Dalam tahun tahun akhir ini, saya sering terlibat dalam wawancara seleksi tenaga profesional yang akan menduduki jabatan jabatan strategis di organisasi. Biasanya dari ratusan pelamar hanya 3 – 5 orang yang masuk short list untuk wawancara. Dari berbagai latar belakang etnis dan geografis. Banyak calon dengan keahlian teknis prima dan pengalaman panjang, kadang gagal seleksi karena kurang percaya diri sewaktu wawancara. Calon calon ini tak bisa memaparkan kemampuan dan pengalaman dirinya. Apa yang bisa anda sumbangkan dengan keahlian dan pengalaman anda, jika anda diterima ? Apa prestasi ada selama ini ? Calon calon dari Asia Tenggara dan Timur begitu mengendalikan diri ketika harus menceritakan prestasinya, keahlian dan pengalamannya. Mungkin juga bukan semata mata karena kurang percaya diri. Ada kebiasaan kultural yang membiasakan mereka tak ingin memamerkan kemampuannya.

Aaah saya ingat kenalan saya Hans. Teriakannya terngiang kembali "Saya ini anti borjuisme. Anti kemapanan. Saya tidak takut mati. Saya tidak akan mati.
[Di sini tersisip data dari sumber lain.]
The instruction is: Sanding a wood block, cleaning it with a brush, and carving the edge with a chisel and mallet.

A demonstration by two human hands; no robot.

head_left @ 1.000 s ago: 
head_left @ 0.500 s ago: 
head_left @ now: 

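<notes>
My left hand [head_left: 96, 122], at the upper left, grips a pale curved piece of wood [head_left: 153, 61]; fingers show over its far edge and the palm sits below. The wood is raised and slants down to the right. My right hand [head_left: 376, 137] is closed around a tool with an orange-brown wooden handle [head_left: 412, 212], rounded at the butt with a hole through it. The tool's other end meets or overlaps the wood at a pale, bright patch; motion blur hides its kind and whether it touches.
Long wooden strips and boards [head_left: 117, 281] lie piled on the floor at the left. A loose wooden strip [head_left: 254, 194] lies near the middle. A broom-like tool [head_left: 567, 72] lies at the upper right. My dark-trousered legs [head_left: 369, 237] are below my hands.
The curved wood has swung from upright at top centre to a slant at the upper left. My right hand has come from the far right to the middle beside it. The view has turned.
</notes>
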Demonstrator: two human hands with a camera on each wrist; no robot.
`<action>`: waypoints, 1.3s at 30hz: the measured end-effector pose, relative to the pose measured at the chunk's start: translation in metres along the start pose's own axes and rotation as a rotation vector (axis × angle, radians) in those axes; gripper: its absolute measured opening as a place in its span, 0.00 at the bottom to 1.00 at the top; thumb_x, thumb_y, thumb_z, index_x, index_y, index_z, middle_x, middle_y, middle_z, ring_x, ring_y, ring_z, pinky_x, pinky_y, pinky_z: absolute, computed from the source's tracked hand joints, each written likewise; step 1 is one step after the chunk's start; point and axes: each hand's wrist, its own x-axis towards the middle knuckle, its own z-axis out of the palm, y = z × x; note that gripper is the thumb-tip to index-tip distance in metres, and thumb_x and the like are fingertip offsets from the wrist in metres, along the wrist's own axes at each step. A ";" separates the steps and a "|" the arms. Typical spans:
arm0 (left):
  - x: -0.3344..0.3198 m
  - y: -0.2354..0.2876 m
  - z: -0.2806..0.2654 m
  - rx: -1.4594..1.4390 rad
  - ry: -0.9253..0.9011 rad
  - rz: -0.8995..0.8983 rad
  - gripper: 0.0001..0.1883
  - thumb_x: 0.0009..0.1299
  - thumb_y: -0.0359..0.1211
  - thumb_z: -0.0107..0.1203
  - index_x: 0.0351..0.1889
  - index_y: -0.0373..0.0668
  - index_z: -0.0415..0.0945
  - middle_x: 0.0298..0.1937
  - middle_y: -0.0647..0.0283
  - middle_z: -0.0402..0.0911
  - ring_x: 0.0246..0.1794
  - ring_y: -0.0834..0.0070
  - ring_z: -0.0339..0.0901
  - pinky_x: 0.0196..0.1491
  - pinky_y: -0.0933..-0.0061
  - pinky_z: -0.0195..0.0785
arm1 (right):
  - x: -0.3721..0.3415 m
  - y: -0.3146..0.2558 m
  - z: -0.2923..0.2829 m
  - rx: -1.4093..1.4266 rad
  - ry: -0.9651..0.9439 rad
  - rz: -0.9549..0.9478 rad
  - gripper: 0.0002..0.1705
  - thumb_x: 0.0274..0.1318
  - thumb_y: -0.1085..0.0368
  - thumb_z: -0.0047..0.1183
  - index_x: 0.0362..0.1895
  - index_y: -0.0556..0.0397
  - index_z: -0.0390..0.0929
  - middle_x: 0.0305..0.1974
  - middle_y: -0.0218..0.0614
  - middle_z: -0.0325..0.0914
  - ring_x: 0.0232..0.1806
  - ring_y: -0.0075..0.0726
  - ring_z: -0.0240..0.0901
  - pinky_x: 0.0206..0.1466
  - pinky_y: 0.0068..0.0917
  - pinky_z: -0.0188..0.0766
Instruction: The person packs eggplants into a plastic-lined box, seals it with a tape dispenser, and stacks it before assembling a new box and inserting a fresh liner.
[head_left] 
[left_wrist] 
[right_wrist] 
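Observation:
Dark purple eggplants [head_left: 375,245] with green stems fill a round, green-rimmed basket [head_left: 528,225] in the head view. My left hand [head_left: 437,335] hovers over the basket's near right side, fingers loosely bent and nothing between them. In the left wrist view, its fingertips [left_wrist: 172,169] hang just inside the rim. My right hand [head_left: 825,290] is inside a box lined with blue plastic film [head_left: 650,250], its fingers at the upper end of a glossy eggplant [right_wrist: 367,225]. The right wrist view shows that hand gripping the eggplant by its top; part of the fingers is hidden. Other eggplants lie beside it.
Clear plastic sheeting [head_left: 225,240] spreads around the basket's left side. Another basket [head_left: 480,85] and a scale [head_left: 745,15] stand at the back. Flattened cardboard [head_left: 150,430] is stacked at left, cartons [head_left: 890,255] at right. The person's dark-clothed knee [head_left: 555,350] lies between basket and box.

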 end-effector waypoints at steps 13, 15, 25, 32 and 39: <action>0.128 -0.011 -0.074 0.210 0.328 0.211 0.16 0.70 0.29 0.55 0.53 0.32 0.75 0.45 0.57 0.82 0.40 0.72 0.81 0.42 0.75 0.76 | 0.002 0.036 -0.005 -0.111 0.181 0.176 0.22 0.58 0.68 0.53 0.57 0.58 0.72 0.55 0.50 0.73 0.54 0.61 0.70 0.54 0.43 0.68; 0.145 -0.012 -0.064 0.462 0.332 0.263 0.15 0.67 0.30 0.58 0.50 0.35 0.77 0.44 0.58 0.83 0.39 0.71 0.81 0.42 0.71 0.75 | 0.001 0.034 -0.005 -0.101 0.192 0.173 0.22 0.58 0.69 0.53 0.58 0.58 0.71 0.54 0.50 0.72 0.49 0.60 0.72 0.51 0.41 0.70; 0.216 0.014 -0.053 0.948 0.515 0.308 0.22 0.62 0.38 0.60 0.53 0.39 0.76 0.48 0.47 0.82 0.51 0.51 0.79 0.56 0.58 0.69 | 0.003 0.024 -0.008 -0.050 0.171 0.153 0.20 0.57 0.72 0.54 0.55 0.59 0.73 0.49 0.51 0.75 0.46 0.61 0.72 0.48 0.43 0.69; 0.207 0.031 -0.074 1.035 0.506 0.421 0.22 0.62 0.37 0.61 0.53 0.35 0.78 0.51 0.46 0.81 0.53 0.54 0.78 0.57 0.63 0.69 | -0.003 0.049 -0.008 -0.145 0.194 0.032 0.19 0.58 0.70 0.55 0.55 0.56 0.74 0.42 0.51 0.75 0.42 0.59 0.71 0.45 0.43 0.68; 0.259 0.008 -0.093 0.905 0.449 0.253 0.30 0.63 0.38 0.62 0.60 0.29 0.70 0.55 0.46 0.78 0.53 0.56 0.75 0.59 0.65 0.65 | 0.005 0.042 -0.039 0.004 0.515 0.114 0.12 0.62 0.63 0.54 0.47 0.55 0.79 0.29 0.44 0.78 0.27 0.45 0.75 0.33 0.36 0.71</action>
Saya akan gugur demi kehormatan anak anak negeri" Penuh percaya diri walau kami hanya makan dengan sayur tempe di warung Ngapak.

Hai anak muda, jangan ragu ungkapkan kemampuanmu dan impianmu.

Salam damai

Ki Ageng Similikithi

Dimuat di Kolom Kita Kompas Cyber Community, 22 Juli 2008
(http://community.kompas.com/read/artikel/767)

4 comments:

paromo suko said...

ada bule berbasa-basi jawa, lucu
ada wong jowo bergaya bule, aneh
karena masing2 tidak 'memasuki' karakter barunya dengan penghayatan dan totalitas, shg hasilnya magel, nggak mateng
rupanya mas hans berteater dg total, jd aktingnya enak ditonton
bgt juga mereka yg mampu lolos seleksi, menjalani interviu dg total

abi_ha_ha said...

"...Hai anak muda, jangan ragu ungkapkan kemampuanmu dan impianmu..."

Terakhir mengungkapkan belasan tahun lalu malah didawuhi minggat je.
Mudah-mudahan paklik So dalam keadaan sehat. Salam dari Bandung.

Ki Ageng Similikithi said...

Ki Ageng Paromosuko. Terima kasih. Saya benar2 terhenyak melihat penampilannya di teater. Dia berteriak dengan suara bergetar *Saya tidak takut dan tidak akan mati. Saya akan gugur demi kehormatan anak negeri* Begitu menjiwai. Nama lengkapnya, juga nggak tahu. Sampai anak2 dewasa, saya masih sering menirukan teriakannya *Saya Simusasava*. Isteri dan anak2 saya sering bilang *bapak gek kumat*.

Ki Ageng Similikithi said...

Mas Abi,
Salam dri Quebec. Semoga sehat sehat dan baik baik semuanya. Bagaimana kabar Bandung.